ECLI:NL:HR:2007:AZ3289
Hoge Raad
- Cassatie
- W.J.M. Davids
- A.J.A. van Dorst
- B.C. de Savornin Lohman
- W.A.M. van Schendel
- H.A.G. Splinter-van Kan
- Rechtspraak.nl
Schorsing van vervolging wegens onbekendheid met beschuldiging en vereisten voor dagvaarding in begrijpelijke taal
In deze zaak heeft de Hoge Raad op 16 januari 2007 uitspraak gedaan in een cassatieprocedure tegen een arrest van het Gerechtshof te Amsterdam. De verdachte, geboren in 1959 en zonder bekende woon- of verblijfplaats, was op 4 februari 2003 aangehouden op Schiphol op verdenking van het binnenbrengen van cocaïne in Nederland. Tijdens zijn verhoor werd hij in een voor hem begrijpelijke taal op de hoogte gesteld van de tegen hem ingebrachte bezwaren. Op 27 februari 2003 ontving hij een dagvaarding in de Nederlandse taal. De verdachte heeft zich in de daaropvolgende procedures laten vertegenwoordigen door een gemachtigde raadsman.
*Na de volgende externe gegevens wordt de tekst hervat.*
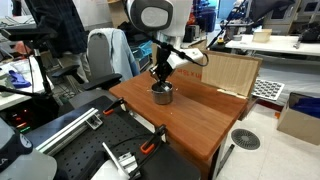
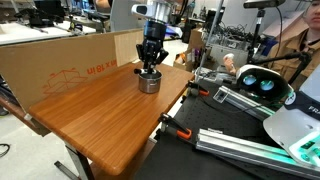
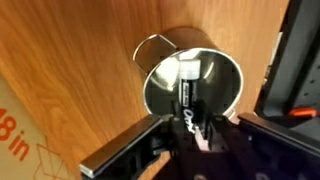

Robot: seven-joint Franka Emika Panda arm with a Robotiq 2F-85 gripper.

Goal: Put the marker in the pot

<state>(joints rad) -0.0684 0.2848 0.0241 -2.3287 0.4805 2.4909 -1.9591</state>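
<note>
The small shiny silver pot [image 1: 162,95] stands on the wooden table [image 1: 190,120]; it also shows in an exterior view [image 2: 148,83] and in the wrist view [image 3: 225,80]. My gripper [image 3: 192,128] hangs directly over the pot in both exterior views, its fingers just above the rim. In the wrist view the dark marker [image 3: 187,95] with white lettering points straight down into the pot. Its upper end sits between my dark finger pads, which are shut on it. Its lower end is inside the pot; I cannot tell whether it touches the bottom.
A brown cardboard box [image 1: 230,72] stands on the table's far side and forms a wall behind the pot [image 2: 60,62]. Table edges, clamps and metal rails [image 2: 240,145] lie beside the table. A chair [image 1: 105,55] stands nearby.
</note>
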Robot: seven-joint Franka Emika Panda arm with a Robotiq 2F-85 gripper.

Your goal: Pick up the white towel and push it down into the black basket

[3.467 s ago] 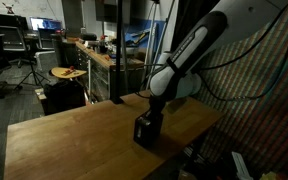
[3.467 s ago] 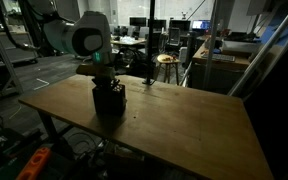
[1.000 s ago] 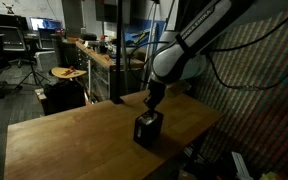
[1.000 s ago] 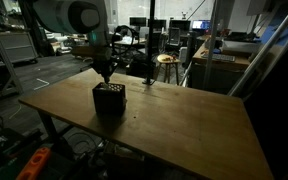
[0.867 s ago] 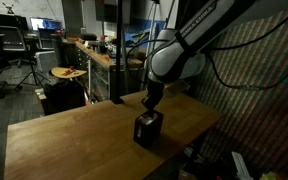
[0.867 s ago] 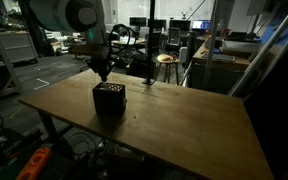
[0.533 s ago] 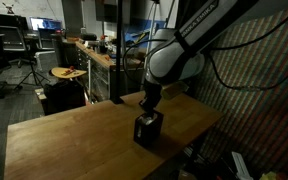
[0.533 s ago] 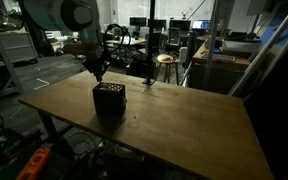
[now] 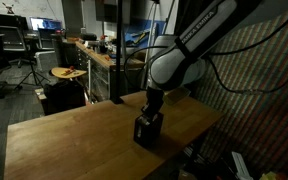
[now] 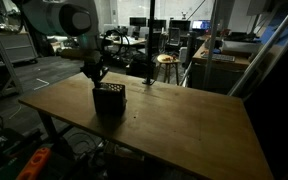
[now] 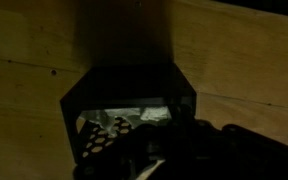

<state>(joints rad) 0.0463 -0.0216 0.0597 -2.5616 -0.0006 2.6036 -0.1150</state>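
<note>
Wrist view shows the white towel [image 11: 144, 116] as pale, crumpled folds lying low inside the black basket [image 11: 129, 82], partly lost in shadow. In both exterior views the basket stands upright near a corner of the wooden bench [image 10: 184, 120]. Just above its open top hangs the gripper [image 10: 96, 77], jaws drawn together.

Tool [image 9: 150, 107] downward, jaws together

The basket [image 9: 147, 131] is black, its wall showing a dotted grid of holes in the wrist view. The towel [image 11: 149, 115] inside is off-white. The desk [image 9: 64, 140] is warm brown wood with faint grain. The arm [image 9: 206, 33] is white and black.
</note>
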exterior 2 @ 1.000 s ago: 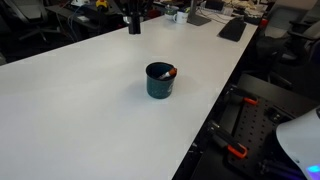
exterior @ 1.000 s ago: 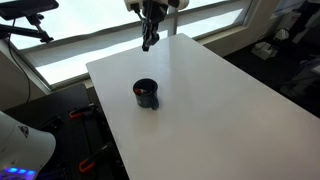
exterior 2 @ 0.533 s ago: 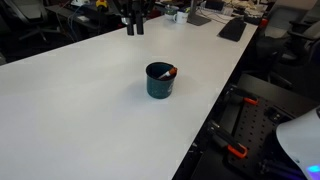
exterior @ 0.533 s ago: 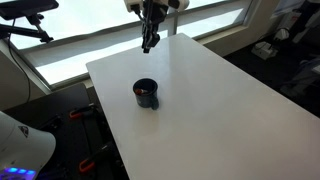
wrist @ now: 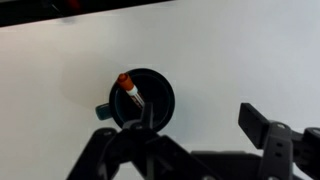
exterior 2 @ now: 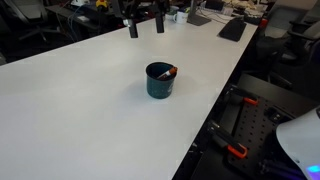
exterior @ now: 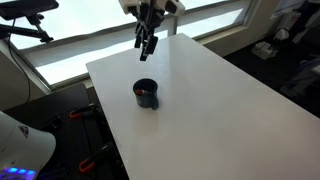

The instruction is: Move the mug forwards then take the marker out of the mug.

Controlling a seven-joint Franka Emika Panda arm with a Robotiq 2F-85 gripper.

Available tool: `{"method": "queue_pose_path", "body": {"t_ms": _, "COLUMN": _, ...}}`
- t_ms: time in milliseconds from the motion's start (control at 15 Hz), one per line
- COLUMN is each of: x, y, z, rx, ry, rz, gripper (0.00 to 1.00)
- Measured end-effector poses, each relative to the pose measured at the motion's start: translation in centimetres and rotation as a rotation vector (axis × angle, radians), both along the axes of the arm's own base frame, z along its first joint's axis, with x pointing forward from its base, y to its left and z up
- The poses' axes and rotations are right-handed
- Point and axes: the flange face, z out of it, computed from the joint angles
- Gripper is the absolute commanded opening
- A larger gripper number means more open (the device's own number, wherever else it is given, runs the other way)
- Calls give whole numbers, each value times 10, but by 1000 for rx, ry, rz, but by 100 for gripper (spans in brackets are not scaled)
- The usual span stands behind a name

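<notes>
A small dark mug [exterior: 146, 94] [exterior 2: 160, 82] stands upright on the white table [exterior: 210, 110] [exterior 2: 70, 110], near one long edge. A red marker [exterior 2: 171, 72] leans inside it, its tip poking over the rim. In the wrist view the mug [wrist: 163, 100] is seen from above, with the marker [wrist: 129, 90] slanting across its dark inside and the handle [wrist: 103, 110] to the left. My gripper [exterior: 148, 43] [exterior 2: 146, 26] [wrist: 200, 125] hangs above the table's far end, well away from the mug. It is open with nothing between its fingers [wrist: 262, 122].
The table edge beside the mug drops to a floor with black frames and red clamps [exterior 2: 236, 152]. A bright window [exterior: 70, 50] runs behind the table. Desks with keyboards [exterior 2: 232, 28] lie beyond the far end. The white robot base [exterior: 20, 150] sits at the corner.
The jaws have spread from nearly shut to wide open. The arm has stayed over the far end of the table, and the mug and marker have not moved.
</notes>
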Motion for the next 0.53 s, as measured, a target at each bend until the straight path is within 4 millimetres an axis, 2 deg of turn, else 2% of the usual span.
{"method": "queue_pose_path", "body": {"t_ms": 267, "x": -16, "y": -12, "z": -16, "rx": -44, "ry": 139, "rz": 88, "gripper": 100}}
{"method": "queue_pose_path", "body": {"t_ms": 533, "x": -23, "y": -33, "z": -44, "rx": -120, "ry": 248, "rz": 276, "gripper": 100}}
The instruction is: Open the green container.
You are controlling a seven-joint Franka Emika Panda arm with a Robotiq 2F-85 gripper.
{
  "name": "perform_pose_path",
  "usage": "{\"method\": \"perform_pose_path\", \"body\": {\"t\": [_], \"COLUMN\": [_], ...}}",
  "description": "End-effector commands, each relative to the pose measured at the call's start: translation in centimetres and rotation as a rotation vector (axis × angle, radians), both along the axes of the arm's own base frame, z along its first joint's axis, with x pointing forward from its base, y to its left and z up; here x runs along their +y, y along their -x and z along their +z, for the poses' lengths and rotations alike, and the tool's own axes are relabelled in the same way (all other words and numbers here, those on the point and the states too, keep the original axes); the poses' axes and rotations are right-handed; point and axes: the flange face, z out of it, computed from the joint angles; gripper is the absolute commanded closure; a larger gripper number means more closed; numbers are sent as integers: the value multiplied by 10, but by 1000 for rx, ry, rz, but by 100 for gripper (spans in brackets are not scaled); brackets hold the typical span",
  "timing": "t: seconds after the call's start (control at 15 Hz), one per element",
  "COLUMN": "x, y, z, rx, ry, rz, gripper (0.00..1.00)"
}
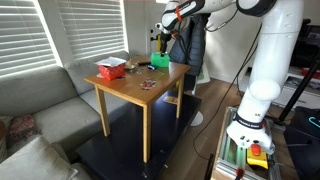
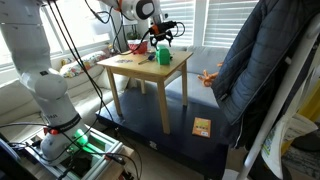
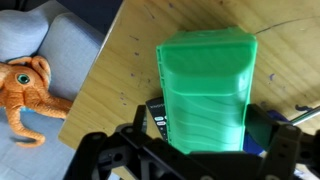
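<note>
The green container [image 3: 205, 85] is a bright green ribbed plastic box with its lid on. It stands near the table's edge and shows in both exterior views [image 1: 161, 60] [image 2: 163, 56]. My gripper [image 3: 204, 118] is open and straddles it from above, one finger on each side. A gap with a dark object in it shows between one finger and the box; the other finger is close against the box. In both exterior views the gripper [image 1: 158, 42] [image 2: 162, 38] hangs just over the container.
The red container [image 1: 110, 69] [image 2: 135, 46] stands at the table's other end, on the wooden table [image 1: 130, 88]. A dark calculator-like object [image 3: 157, 120] lies beside the green box. An orange plush toy [image 3: 25, 85] lies on the grey couch [image 1: 40, 95]. A dark jacket [image 2: 255, 60] hangs nearby.
</note>
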Motion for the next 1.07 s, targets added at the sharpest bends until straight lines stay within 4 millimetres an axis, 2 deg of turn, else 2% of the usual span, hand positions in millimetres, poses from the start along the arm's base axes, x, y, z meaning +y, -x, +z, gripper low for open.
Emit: {"method": "perform_pose_path", "body": {"t": [0.0, 0.13, 0.2, 0.27, 0.47, 0.53, 0.6, 0.87, 1.0], "x": [-6, -8, -9, -9, -8, -8, -8, -9, -12], "y": [-12, -14, -15, -15, -14, -14, -14, -11, -8], "z": [-1, -2, -1, 0, 7, 9, 11, 14, 14], "rx": [33, 50, 57, 64, 89, 94, 103, 154, 203], "ry": [-55, -66, -69, -74, -81, -83, -83, -124, -180], "rz": [34, 41, 43, 45, 50, 52, 50, 52, 50], "gripper": [0, 3, 10, 25, 43, 46, 41, 41, 45]}}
Het Gerechtshof had de vervolging geschorst omdat de verdachte niet op de hoogte was gesteld van de inhoud van de dagvaarding in een taal die hij machtig was. De Hoge Raad oordeelde echter dat de onbekendheid met de beschuldiging kan leiden tot schorsing van het onderzoek ter terechtzitting, maar niet tot schorsing van de vervolging zelf. De Hoge Raad herhaalde eerdere overwegingen en oordeelde dat het Hof ten onrechte had geoordeeld dat de vervolging geschorst moest worden. De Hoge Raad vernietigde het bestreden arrest en verwees de zaak terug naar het Gerechtshof voor herbehandeling.
De uitspraak benadrukt de noodzaak voor rechters om ervoor te zorgen dat verdachten in een begrijpelijke taal worden geïnformeerd over de beschuldigingen tegen hen, maar stelt ook dat het ontbreken van een vertaling van de dagvaarding niet automatisch leidt tot nietigheid van die dagvaarding. De Hoge Raad bevestigde dat de rechter de plicht heeft om het onderzoek te schorsen indien de verdachte in zijn verdediging wordt geschaad door het ontbreken van een vertaling.